Felicità

Infelicità e felicità, sono, come dimostra anche la composizione delle due parole, l’una la privazione dell’altra. Ma, inevitabilmente, sono profondamente legate.
Così, per riprendere dall’articolo precedente, è comprensibile voler cercare la felicità ed evitare, per quanto possibile, di essere tristi, ma forse sarebbe salutare abbandonare l’idea che si debba essere sempre felici. Di recente questa sembra essere la strada imboccata, dalle immagini di perfezione e serenità che invadono i social network all’atteggiamento positivo e ottimista sempre più pubblicizzato anche in ambienti lavorativi. Ci sono luoghi di lavoro in cui dimostrarsi positivi sta diventando parte della policy aziendale — il sito della neroeditions ne offre un interessante spaccato, intitolato non a caso “Sorridi o muori”. Ma in ogni caso basta fare un rapido giro sul web per rendersi conto che la felicità sembra diventare un imperativo. E davvero categorico.
Il problema è che qualsiasi valore, anche positivo, quando diventa il centro esclusivo dell’attenzione di molti e l’unica bussola per orientare le proprie scelte, finisce sempre per degenerare.
La ricerca della felicità rischia di tradursi in una sorta di tirannia della felicità. Per contro, l’infelicità sta diventando la strada da evitare; la si considera di minor importanza, e nei casi più gravi quasi un baco, una colpa da emendare o una malattia da curare. Una visione del genere però, lungi dall’eliminare le emozioni negative, rischia di trasformarle in errori, perdendo quindi la possibilità di analizzarle, comprenderle e affrontarle a fondo. Il rischio nel sopravvalutare la felicità è di dimenticare tutte le emozioni che ne restano fuori, ma ignorarle difficilmente le farà scomparire. Senza contare che l’ultima cosa che si vuole sentire da tristi è l’esortazione ad essere felici. E che la felicità senza alternative, come tutto ciò che si protrae senza altra scelta, diventa noiosa e quasi soffocante. Si snatura, si perde. Quindi, imparare anche a non essere felici di fatto serve anche per preservare quell’animale raro e prezioso che è la felicità.
Nonostante ciò, la felicità resta una delle cose più belle che ci possono capitare.
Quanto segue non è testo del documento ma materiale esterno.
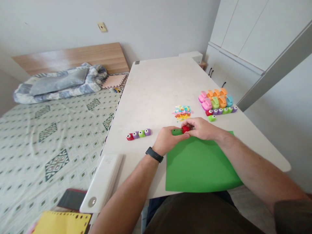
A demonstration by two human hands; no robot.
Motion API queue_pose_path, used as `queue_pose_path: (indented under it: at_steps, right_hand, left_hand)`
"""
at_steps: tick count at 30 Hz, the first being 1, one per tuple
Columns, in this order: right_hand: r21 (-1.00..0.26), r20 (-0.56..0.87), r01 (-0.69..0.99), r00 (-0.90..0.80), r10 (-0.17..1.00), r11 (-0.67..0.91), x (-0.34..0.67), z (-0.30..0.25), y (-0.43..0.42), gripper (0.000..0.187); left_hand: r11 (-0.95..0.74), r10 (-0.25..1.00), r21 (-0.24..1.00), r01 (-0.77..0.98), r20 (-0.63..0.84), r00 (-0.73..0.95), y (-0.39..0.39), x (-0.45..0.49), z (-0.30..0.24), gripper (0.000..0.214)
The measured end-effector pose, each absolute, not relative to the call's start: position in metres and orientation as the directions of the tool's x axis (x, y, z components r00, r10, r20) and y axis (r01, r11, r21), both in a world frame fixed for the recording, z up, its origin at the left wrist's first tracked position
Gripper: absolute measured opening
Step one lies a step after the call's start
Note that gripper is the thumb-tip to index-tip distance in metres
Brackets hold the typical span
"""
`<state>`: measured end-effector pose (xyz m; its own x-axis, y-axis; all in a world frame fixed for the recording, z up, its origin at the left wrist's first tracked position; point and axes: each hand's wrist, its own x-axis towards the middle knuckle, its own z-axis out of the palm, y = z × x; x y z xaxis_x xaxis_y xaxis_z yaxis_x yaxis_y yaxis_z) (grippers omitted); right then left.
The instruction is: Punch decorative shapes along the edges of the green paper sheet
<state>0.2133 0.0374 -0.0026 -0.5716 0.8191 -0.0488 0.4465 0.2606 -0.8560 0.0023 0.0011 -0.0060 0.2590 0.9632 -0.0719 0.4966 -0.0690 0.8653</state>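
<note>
The red punch (185, 129) sits at the green sheet's (200, 165) far edge, gripped by the closed fingers of the right hand (203, 129). The left hand (167, 140), curled, pinches the sheet beside it. Confetti (182, 112) lies just beyond.

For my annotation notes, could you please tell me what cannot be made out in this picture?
All in the head view:
Red punch: largely covered by the right hand and left hand; whether it bites the green sheet is hidden.
Left hand's fingertips: hidden behind the hand itself.
Pile of paper cutouts: too small to tell their shapes.
Yellow sheet: cut off by the bottom edge.
</note>
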Motion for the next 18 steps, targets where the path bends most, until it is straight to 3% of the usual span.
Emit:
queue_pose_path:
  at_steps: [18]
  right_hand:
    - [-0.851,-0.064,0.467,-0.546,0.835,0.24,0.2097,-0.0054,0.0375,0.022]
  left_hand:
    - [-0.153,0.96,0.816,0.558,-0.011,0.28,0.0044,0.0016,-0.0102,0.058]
Ha  radici stratificate, è bizzarra, casuale, ama presentarsi quando vuole e senza motivi precisi e senza le ragioni che ci aspetteremmo. E noi la scegliamo solo fino a un certo punto, ma soprattutto la viviamo.
Proprio per questo considerarla come un dovere, qualcosa a cui adempiere, è uno dei modi più sicuri per rovinarla. Perché tentare di definire qualcosa di così difficile e ineffabile significa ingabbiarla, limitarla, non darle spazio per esprimersi.
Ma la felicità per crescere ha bisogno di tempo, di spazio, e di pazienza, ed è nutrita anche da ciò che così felice non è.In fondo come diceva Umberto Eco, “a lume di buon senso mi pare che nessuno di noi sappia dire che cos’è la felicità”.